Bioenergy markets interact with the land structure because flow constraints, and therefore costs, depend on the carbon and land available in the appropriate land use areas. In turn, harvesting for bioenergy removes the indicated carbon, converting any age of forest into new forest with low carbon content, or increasing the desired farmland.
The costs, learning curves, sensitivities and other parameters are set to be reasonable compared to IEA WEO scenarios.
LULUCF net emissions are reported in two ways, including those resulting from bioenergy and also excluding those when reporting bioenergy emissions are reported separately. Regardless of reporting, bioenergy emissions and resulting net removals are appropriately included in the TBC cycle and included as such in the main carbon cycle. Although reported as part of the energy emissions, bioenergy net emissions are not included with the Global C energy and industry emission flux of carbon into the atmosphere.
Emissions from bioenergy are a function of the fraction coming from each feedstock, i.e., wood, crops, and waste/other non-crop fast-growing feedstocks. The carbon intensity of each feedstock (GtonsC/EJ) and the fraction of bioenergy emissions that are captured through bioCCS before entering the atmosphere also affect emissions into the atmosphere. The available bioenergy feedstock can constrain the extracted bioenergy supply.
All forests supply bioenergy and wood for non-fuel products according to their carbon content. To isolate the removals due to harvesting for bioenergy, the model also calculates the counterfactual land areas and terrestrial biosphere carbon resulting from all fluxes excluding harvest and regrowth for bioenergy.
Forest Fires🔗
Forest fires are emphasized due to the role of forests as carbon sinks and their slow regeneration post-burning.
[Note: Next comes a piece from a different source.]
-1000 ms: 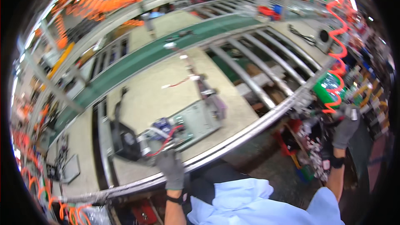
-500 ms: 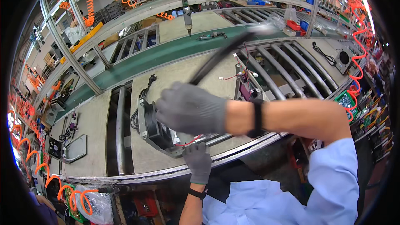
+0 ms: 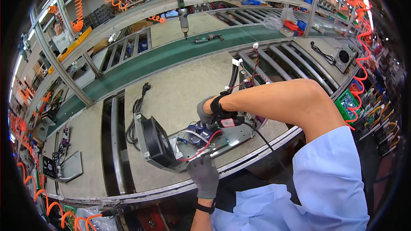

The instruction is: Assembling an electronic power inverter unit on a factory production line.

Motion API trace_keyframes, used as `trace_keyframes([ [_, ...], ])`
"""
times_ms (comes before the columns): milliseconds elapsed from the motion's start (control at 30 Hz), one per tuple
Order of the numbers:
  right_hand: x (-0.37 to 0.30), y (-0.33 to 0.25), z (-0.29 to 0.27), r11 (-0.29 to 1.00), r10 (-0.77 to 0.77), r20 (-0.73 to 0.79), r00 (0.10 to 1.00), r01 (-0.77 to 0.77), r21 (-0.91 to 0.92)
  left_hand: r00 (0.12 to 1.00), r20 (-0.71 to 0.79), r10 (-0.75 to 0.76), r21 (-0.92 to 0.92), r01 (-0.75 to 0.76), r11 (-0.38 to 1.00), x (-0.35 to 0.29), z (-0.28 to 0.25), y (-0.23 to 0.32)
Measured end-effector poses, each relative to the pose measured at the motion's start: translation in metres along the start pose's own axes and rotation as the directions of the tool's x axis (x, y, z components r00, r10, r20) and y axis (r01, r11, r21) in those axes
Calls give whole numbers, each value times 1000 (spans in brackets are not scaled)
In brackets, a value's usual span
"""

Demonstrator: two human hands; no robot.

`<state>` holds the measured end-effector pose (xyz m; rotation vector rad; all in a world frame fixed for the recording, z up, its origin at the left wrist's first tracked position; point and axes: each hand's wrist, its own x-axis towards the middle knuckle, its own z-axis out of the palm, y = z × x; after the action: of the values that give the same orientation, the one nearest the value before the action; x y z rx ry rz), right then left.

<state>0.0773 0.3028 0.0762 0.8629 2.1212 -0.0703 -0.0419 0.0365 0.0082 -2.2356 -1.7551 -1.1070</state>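
A power supply in an open metal chassis [image 3: 233, 142] lies on the pale board before me. A square black fan [image 3: 158, 140] stands at its left end, and purple-blue capacitors [image 3: 199, 131] with red, white and blue wires sit inside. My left hand [image 3: 203, 174], in a grey glove, is closed on the chassis's near edge beside the fan. Over the chassis reaches my right arm; its gloved hand [image 3: 203, 110] is bent down behind the wrist, fingers hidden. Behind that wrist a black cable bundle [image 3: 233, 77] with white connectors sticks up.
A black power cord [image 3: 138, 111] lies left of the fan. Another chassis [image 3: 68, 167] is farther left. Metal rollers [image 3: 278, 64] adjoin the board. Beyond the green belt [image 3: 154, 54], a powered screwdriver [image 3: 183, 20] hangs on an orange coil. A green parts bin [image 3: 347, 102] stands at right.
My right hand has moved right and down from above the fan to behind the capacitors. The black cable bundle, swung blurred before, now stands beyond the wrist. My left hand stays at the edge.
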Motion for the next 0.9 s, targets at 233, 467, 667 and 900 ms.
trace_keyframes([
  [233,-17,3,-8,973,-118,52,992,104,207,999,35,-27,-20,28,999,-1,1,-1],
  [467,-33,2,-15,973,-220,-5,976,220,69,994,105,-34,-51,39,998,1,-3,-1],
  [667,-30,3,-11,961,-273,-53,961,275,31,996,87,-16,-56,21,998,1,0,-2],
  [900,-24,6,-7,942,-166,-58,984,175,287,993,110,-37,-45,42,998,-2,2,-3],
])
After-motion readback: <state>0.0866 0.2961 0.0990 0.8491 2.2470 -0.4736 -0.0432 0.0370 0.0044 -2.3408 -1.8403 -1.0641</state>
Shrub and grassland fires are considered carbon-neutral due to their rapid vegetation recovery.
Historical data from the Global Wildfire Information System (GWIS) database shows a steady decline in total annual wildfire burned area between 2002-2023 with forest fire burned area declining at a much slower rate compared to other vegetation types. Historical data from Global Forest Watch (GFW) shows a steady rise in severe ‘stand-replacing’ forest fires between 2001-2023 posing a threat to forest recovery.
Forest fires induced by climate change are explicitly modeled, estimated as a percentage of projected total forest area. Forest fires not induced by climate change are accounted for in the calculations of natural losses. Similar to natural losses, the rate of release from biomass and soil carbon stocks due to forest fires is increased with increasing temperature change.
Forest fires release CO2 and methane into the atmosphere, contributing to temperature change, which feeds back to increase annual burned area. Mature and medium-aged forests experiencing fires degrade into young forests, and a portion of forest burned area is severely damaged to the extent that it cannot regrow. This deforestation effect is considered to be a subcategory of stand-replacing forest fires.
There is uncertainty on the impact of temperature change on wildfires in general, and on forest fires specifically. Literature such as Lange et al. (2020), and analysis of results from Knorr et al. (2016), suggests a strong linear effect of increasing temperature on annual wildfire burned area. This effect is estimated combining results from the literature with data from the GWIS database of historical wildfire area. Furthermore, there is uncertainty on the proportion of 'stand-replacing' burned area that is deforested. Data from GWIS and GFW were used to estimate the relationship between temperature and the proportion of forest fires that cause tree cover loss. Literature and expert judgement were leveraged to estimate the fraction of stand-replacing fires that cause permanent tree cover loss.